Steve Montador is a veteran defenceman with the NHL’s Baffalo Sabres .
Steve gives us a look into nutrition, sports conditioning, and other aspects of healthy living from a hockey point of view.
We thank Steve for providing Healthynomics with his time.
Healthynomics: Do you have any mentors or other athletes that you admire?
Steve Montador: When I was in Calgary as a younger player I spent most of my time at the rink with Martin Gelinas, who in my mind and many others was (and is) a legend. His work ethic blew away any other I have seen, even since. I have since played with many hard working teammates and students and leaders of the game, though none as competitive as Marty.
HN: How important do you feel nutrition is to maintaining your ability to perform at a high level? What healthy eating habits do you have?
SM: I believe nutrition is the simplest way to help an athlete’s performance. There are so many factors that go into being an athlete, including the coaching, the skill, work etc. The one constant and simple factor is nutrition. I find when I eat a healthy amount of raw and/or light cooked vegetables daily helps me feel at my best. I also eat a lot of healthy, lean protein, as much as a gram per body weight on some days.
HN: What helps you deal with stress?
SM: The biggest stress reliever for me is reading books or listening to relaxing music. Also if I can I concentrate on my breath and breathing rhythms when I feel its necessary.
HN: How do you stay fit in the off-season?

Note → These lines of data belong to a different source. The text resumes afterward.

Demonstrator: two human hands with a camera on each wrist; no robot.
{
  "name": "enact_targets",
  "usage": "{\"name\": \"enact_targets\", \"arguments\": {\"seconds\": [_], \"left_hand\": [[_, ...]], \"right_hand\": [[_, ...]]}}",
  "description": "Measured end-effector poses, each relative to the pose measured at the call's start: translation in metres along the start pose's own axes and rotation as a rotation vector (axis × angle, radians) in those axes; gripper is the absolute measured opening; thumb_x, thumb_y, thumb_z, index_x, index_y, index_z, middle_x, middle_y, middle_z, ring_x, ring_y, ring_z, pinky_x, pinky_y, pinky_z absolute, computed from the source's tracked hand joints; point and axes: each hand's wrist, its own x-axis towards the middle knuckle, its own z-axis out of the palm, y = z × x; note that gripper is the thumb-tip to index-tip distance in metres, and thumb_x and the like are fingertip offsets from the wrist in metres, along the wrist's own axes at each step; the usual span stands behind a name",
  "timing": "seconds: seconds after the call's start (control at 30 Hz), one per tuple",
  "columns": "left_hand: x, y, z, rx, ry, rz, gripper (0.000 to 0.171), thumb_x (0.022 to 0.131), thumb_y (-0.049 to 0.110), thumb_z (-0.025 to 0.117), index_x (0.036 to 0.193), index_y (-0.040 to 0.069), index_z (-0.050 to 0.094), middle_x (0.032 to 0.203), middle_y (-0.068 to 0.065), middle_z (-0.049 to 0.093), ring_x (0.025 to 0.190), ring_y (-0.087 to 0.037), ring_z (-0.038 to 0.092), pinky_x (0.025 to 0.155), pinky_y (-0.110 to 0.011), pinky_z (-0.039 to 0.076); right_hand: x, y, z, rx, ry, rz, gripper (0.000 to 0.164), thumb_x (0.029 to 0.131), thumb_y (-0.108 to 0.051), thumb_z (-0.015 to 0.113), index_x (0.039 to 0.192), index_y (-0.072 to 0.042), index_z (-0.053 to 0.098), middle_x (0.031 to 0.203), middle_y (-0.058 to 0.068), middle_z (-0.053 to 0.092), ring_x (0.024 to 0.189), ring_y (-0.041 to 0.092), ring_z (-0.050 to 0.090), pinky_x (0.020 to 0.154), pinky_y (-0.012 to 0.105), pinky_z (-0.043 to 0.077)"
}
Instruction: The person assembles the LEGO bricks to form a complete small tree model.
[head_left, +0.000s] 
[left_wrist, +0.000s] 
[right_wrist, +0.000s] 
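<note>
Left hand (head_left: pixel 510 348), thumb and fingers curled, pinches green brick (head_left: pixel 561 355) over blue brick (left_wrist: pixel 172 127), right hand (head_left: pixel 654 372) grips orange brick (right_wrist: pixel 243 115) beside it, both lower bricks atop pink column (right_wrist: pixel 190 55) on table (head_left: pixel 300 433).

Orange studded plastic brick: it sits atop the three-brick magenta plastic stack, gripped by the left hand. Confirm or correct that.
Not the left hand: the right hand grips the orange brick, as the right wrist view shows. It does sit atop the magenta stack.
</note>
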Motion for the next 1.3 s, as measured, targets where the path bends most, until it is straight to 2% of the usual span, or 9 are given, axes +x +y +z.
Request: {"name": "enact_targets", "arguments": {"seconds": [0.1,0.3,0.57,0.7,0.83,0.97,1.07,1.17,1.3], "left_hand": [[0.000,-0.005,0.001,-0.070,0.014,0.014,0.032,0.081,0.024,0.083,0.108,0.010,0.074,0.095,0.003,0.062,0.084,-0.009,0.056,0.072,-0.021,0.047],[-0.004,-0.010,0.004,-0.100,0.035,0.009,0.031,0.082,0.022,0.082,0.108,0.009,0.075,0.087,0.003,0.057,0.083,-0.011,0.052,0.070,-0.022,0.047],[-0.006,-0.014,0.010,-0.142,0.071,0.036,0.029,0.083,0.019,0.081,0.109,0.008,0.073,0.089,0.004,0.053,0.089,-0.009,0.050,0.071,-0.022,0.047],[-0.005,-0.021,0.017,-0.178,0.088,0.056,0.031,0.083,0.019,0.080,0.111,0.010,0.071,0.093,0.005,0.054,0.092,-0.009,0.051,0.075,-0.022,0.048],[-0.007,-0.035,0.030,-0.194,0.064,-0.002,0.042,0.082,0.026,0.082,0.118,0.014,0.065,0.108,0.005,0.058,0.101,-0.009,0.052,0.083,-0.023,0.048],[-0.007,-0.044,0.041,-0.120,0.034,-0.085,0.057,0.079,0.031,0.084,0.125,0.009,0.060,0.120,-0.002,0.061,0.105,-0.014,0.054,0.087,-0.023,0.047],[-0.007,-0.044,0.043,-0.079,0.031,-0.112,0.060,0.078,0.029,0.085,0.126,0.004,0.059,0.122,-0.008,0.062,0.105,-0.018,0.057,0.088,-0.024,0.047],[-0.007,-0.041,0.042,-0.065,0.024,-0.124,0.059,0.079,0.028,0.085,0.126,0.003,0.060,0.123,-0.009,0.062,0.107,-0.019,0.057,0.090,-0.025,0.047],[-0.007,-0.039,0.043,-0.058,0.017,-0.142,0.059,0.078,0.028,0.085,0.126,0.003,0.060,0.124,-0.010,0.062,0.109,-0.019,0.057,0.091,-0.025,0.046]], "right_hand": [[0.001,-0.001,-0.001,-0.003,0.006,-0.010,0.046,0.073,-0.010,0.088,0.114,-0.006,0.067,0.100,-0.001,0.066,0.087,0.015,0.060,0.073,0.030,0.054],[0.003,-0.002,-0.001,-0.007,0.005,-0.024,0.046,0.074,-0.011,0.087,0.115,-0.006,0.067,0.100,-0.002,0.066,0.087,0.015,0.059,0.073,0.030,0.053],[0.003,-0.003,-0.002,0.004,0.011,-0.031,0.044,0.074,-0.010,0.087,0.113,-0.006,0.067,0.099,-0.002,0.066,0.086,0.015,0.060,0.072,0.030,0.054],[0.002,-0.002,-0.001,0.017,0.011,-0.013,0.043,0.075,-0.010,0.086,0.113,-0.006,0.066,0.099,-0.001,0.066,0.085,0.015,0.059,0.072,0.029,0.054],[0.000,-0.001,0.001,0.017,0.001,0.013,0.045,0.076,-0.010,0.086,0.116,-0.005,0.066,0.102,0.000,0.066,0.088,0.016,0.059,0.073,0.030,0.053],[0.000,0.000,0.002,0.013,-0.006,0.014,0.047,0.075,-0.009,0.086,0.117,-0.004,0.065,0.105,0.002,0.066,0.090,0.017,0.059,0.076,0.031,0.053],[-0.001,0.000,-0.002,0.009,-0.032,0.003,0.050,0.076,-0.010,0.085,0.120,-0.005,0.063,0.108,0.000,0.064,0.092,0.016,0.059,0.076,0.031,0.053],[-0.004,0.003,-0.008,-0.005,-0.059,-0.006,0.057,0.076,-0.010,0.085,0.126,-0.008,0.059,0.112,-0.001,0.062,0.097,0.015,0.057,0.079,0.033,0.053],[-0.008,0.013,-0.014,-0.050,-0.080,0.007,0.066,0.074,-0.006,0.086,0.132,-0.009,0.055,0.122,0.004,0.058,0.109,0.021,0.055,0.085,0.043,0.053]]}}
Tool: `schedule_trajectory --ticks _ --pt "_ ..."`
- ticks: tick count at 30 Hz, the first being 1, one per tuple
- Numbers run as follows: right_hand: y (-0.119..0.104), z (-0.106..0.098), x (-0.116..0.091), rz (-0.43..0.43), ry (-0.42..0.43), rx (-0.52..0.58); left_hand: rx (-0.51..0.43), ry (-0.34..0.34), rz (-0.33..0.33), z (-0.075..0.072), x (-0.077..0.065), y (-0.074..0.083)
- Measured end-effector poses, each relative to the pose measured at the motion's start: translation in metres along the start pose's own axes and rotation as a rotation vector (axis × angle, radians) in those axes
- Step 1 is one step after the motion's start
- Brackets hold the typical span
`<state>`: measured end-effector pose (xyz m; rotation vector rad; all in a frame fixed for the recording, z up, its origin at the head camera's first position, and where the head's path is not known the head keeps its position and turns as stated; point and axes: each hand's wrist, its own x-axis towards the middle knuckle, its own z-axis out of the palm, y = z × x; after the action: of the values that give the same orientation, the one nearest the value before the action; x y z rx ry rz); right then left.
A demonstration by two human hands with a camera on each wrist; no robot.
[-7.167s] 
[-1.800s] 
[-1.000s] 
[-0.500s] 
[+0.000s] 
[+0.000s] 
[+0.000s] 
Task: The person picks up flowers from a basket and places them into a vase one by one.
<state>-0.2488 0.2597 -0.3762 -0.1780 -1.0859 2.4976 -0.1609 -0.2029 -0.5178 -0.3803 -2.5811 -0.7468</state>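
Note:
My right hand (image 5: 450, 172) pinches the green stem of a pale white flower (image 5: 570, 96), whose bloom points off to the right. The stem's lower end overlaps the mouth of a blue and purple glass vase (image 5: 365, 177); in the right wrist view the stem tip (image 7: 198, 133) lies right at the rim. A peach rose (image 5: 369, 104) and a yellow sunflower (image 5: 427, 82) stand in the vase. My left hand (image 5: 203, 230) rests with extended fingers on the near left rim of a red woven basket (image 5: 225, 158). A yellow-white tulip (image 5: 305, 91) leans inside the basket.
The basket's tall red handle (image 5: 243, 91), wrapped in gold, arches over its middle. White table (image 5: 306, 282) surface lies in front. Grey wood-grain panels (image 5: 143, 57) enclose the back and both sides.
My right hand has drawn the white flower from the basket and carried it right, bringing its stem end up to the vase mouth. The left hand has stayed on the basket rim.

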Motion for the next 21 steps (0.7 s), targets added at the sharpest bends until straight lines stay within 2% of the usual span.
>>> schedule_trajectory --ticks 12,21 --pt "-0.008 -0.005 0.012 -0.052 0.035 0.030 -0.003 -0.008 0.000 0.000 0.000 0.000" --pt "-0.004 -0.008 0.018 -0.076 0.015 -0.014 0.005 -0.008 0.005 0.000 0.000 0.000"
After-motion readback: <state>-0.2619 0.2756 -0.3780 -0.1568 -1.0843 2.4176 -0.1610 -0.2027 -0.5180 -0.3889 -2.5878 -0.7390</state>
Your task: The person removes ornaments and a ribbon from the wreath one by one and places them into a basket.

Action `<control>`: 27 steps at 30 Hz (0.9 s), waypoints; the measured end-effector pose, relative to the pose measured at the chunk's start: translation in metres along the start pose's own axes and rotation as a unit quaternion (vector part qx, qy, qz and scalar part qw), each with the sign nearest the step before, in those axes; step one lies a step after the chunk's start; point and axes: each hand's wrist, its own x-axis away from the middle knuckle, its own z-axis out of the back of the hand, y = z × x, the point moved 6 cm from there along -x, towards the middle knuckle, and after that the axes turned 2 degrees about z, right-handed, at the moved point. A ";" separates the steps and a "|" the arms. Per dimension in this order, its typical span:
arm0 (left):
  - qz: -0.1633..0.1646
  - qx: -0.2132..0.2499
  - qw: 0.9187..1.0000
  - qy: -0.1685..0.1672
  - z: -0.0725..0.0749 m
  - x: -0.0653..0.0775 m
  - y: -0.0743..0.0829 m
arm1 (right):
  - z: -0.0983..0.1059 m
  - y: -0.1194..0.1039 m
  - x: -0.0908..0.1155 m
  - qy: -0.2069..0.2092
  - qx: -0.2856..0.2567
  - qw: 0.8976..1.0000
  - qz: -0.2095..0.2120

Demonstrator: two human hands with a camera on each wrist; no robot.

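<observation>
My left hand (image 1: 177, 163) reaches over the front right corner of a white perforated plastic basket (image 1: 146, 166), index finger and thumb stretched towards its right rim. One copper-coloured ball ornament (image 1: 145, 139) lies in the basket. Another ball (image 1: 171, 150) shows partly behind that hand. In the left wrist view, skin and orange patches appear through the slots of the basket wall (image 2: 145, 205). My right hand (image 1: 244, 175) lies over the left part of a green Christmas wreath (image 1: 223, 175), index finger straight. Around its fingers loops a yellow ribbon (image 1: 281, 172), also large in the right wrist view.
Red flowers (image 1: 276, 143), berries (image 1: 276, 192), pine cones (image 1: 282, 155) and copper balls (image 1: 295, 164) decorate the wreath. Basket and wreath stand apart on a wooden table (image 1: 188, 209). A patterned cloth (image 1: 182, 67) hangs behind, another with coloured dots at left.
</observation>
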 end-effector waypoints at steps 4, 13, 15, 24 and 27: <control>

SM: My trainer Andy O’Brien has a program for me each summer. A lot of what helps me be at my best come the season is realigning my imbalances created from the precious season. Most of which comes from a strong core and an added emphasis on my posterior side of the body, such as my hamstrings and glutes.
HN: Throughout your hockey career, what changes have you seen with regards to the types of off-ice training your strength and conditioning coaches prescribe?
SM: I think there is less time in the gym these days, although lifting weights and being strong is important for some. A lot of what coaches are doing over the last few years is on a track or field, a lot more dynamic warm-ups and sprinting work outs.
HN: What specific off-ice exercises do you perform to improve your performance and avoid injuries?
SM: Core and posture stability exercises. Plank series and core/glute activation exercises.